Please copy every line of the data in which the string "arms" appears.

#### [DATA SHOWN]
*****

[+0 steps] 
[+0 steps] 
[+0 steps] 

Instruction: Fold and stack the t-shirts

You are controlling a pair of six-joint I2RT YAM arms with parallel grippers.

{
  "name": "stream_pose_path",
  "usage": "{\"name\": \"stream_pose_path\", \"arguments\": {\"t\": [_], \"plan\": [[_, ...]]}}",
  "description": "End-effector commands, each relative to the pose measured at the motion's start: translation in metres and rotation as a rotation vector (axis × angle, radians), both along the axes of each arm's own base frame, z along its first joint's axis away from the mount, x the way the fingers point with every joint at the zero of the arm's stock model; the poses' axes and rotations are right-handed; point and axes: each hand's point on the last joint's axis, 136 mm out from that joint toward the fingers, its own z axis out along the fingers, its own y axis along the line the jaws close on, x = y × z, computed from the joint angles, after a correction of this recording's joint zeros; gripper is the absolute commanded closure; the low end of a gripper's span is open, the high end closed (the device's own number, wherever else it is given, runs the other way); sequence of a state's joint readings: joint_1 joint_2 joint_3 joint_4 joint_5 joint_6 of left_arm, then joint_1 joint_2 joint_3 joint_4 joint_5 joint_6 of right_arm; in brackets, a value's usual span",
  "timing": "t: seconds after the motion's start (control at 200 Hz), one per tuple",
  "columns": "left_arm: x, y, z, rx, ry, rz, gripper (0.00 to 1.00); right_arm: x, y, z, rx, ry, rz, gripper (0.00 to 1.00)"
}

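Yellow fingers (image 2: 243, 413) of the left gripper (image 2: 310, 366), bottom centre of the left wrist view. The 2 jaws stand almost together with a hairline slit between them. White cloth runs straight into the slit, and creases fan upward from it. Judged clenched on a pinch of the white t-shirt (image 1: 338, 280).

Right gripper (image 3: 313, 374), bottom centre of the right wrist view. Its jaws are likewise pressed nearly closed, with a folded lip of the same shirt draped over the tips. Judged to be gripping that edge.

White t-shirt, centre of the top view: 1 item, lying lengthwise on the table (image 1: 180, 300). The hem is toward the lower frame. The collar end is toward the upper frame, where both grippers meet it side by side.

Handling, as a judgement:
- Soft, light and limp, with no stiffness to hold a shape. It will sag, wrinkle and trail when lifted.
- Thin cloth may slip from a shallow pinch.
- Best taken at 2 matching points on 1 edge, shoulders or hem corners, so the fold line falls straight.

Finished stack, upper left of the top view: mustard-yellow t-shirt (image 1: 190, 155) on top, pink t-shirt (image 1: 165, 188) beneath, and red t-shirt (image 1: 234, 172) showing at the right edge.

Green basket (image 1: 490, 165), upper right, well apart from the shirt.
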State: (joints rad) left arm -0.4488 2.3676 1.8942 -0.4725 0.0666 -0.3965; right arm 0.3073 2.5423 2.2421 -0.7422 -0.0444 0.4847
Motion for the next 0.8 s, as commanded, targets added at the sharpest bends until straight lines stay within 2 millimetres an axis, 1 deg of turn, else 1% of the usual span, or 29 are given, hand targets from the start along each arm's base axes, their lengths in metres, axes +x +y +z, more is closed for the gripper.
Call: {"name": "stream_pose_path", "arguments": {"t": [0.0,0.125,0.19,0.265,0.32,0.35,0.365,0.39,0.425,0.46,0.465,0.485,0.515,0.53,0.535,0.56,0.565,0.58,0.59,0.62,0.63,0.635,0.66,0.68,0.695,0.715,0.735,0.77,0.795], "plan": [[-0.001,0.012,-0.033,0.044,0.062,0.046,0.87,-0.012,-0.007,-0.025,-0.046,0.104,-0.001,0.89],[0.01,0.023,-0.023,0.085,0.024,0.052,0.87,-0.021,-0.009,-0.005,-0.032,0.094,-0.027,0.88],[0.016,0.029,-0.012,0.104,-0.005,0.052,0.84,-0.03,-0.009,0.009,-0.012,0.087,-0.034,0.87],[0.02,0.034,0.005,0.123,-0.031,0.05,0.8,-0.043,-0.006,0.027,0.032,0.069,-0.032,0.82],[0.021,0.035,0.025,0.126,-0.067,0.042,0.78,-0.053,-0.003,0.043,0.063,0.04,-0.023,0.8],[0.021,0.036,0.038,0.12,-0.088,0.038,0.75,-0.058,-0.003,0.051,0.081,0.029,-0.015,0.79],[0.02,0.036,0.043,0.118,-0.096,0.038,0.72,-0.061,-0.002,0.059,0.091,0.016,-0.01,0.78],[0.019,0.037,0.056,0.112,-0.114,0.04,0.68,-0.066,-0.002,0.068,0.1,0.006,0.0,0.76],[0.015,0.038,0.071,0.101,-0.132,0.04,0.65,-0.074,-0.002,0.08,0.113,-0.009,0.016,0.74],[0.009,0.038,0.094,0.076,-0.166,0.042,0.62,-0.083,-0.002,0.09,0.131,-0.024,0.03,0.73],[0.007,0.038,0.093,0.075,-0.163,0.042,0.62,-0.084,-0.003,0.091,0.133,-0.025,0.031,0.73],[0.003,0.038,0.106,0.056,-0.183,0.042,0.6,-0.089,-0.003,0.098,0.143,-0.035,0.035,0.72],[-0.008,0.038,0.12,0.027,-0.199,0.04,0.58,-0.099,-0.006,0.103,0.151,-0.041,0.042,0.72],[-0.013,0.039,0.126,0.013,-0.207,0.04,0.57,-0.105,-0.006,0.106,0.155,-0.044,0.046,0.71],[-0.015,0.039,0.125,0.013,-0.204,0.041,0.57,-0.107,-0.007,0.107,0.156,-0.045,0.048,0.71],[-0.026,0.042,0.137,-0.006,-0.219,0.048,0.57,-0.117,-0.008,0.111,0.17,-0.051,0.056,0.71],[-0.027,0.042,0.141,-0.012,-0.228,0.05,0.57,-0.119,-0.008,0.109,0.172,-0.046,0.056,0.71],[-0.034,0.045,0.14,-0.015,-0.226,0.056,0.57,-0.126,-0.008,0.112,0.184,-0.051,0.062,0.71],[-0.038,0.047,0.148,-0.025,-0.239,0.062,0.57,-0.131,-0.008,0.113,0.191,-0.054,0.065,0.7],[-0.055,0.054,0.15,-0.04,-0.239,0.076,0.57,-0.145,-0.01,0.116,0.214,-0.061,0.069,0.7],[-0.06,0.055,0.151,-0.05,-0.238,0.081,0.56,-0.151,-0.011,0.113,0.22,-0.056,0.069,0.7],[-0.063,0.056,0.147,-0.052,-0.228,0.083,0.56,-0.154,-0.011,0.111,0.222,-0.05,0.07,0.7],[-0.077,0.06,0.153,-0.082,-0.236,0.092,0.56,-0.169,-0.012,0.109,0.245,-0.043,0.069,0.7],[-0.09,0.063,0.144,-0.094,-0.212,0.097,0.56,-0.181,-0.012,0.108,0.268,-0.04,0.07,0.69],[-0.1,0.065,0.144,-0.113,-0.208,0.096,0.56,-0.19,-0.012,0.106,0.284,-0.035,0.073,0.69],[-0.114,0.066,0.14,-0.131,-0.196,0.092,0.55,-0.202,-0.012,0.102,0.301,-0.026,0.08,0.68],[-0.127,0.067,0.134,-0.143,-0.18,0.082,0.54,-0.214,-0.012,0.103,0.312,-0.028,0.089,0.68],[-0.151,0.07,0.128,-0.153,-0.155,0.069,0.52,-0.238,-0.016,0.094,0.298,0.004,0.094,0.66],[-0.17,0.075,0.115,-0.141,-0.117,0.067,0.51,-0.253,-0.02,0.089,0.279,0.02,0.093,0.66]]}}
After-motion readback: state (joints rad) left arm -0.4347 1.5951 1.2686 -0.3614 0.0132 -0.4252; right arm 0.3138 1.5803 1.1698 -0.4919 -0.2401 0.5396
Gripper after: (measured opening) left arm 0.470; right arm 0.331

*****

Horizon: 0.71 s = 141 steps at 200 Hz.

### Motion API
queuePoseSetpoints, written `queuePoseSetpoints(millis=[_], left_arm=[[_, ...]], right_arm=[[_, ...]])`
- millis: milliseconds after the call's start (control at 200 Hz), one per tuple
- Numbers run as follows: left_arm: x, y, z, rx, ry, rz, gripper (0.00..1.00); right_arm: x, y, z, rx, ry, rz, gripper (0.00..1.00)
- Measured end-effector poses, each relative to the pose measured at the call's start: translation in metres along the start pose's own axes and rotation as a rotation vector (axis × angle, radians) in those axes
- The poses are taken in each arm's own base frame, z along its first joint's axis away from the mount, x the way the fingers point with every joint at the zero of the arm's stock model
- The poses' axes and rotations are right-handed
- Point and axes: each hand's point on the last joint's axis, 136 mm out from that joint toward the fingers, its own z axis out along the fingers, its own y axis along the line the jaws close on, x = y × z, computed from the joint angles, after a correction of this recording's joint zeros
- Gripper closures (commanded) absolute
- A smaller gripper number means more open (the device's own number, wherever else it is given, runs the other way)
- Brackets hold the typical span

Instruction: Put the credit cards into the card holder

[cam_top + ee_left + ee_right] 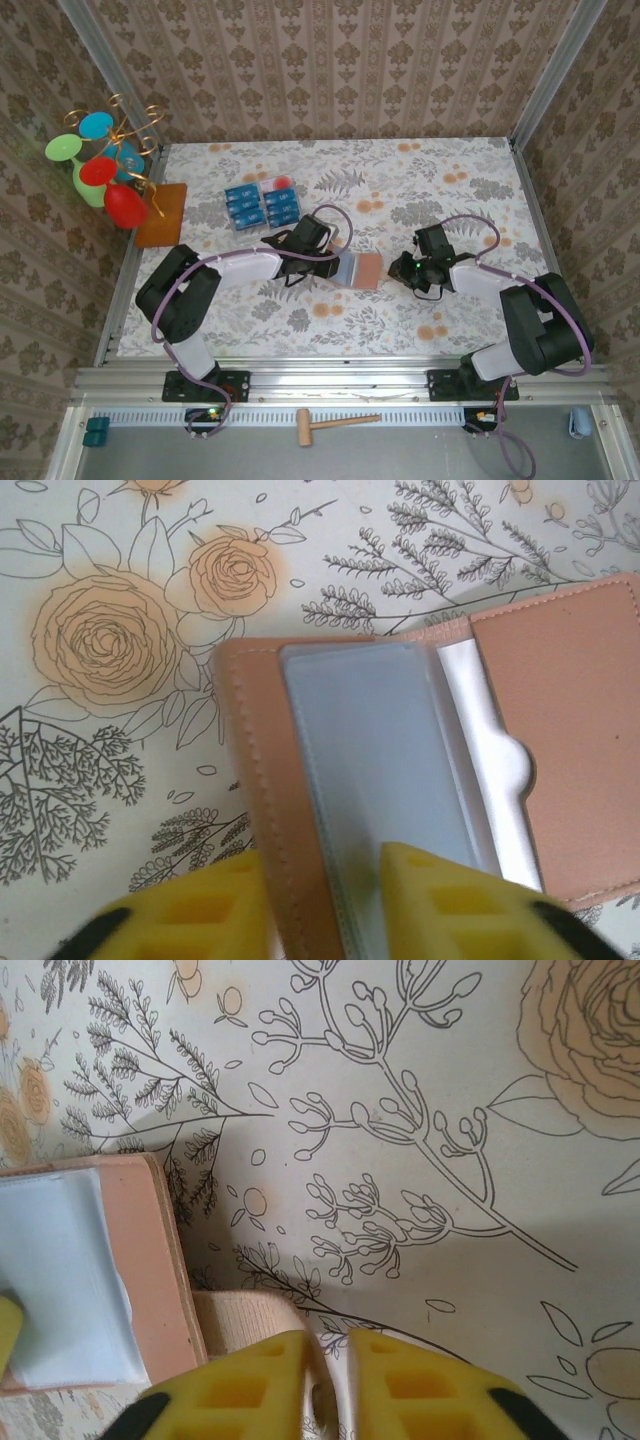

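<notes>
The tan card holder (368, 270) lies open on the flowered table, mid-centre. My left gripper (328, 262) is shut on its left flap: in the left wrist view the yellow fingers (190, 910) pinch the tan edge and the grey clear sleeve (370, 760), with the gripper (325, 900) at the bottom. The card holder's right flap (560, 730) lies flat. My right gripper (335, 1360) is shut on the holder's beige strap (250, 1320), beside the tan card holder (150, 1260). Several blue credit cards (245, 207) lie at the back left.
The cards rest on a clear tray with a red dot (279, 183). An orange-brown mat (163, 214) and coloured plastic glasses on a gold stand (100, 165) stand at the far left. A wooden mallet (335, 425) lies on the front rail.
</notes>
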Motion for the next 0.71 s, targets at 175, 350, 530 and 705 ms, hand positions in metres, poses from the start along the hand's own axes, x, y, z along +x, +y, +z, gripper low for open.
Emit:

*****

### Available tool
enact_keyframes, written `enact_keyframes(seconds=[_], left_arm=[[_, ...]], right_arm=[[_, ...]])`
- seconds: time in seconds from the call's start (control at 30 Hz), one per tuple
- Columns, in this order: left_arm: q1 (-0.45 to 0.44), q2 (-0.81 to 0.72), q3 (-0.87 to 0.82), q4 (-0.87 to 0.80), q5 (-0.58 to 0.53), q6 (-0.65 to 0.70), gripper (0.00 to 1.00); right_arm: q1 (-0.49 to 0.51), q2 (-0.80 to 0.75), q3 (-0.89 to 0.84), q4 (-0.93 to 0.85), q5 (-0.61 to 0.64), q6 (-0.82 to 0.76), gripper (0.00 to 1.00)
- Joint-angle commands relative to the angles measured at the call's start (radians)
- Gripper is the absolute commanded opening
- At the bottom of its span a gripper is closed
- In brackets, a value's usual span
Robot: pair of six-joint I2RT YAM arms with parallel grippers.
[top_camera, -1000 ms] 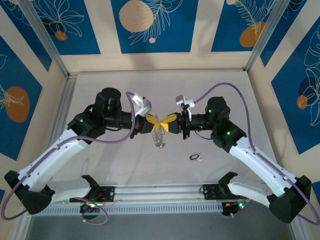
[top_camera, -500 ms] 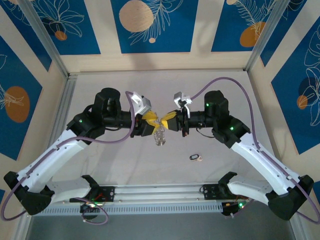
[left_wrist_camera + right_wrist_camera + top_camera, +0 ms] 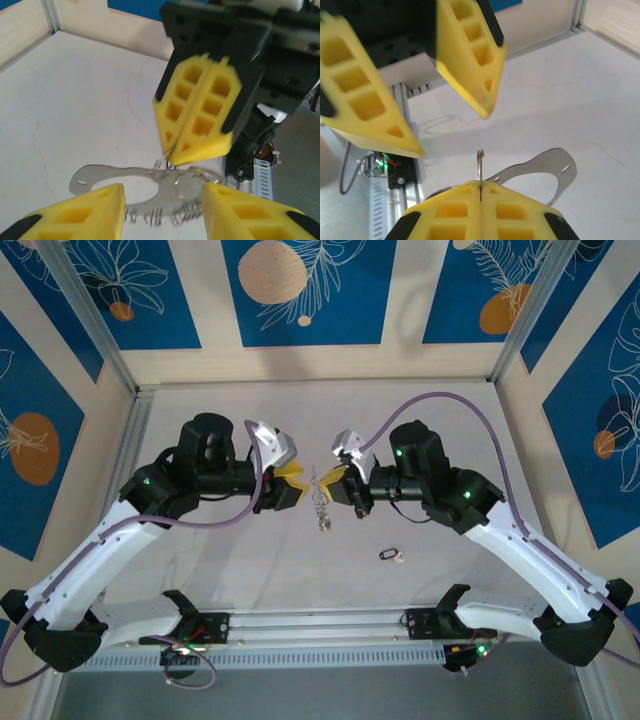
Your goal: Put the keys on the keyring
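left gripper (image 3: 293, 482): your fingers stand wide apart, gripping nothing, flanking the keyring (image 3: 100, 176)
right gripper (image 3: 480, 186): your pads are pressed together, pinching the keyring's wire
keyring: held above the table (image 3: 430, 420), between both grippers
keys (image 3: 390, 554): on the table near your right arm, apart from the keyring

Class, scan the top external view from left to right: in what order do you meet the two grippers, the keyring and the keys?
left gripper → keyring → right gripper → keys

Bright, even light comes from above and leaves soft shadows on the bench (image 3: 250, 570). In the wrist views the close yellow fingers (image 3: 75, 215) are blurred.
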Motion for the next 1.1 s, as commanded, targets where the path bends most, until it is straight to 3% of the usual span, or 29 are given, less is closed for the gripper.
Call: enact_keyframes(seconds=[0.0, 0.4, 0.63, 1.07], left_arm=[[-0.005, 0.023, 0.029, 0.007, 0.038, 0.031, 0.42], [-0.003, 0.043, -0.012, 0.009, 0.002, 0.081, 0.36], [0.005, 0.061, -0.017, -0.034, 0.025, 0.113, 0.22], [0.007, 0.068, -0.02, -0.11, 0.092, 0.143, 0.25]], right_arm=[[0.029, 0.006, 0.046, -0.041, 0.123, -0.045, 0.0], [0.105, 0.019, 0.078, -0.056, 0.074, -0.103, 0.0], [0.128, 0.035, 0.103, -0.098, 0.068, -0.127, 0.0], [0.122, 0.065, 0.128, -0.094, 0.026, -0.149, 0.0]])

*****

#### [REPLY]
You are controlling a pair of six-joint I2RT YAM arms with parallel grippers.
Robot: pair of six-joint I2RT YAM arms with parallel grippers.

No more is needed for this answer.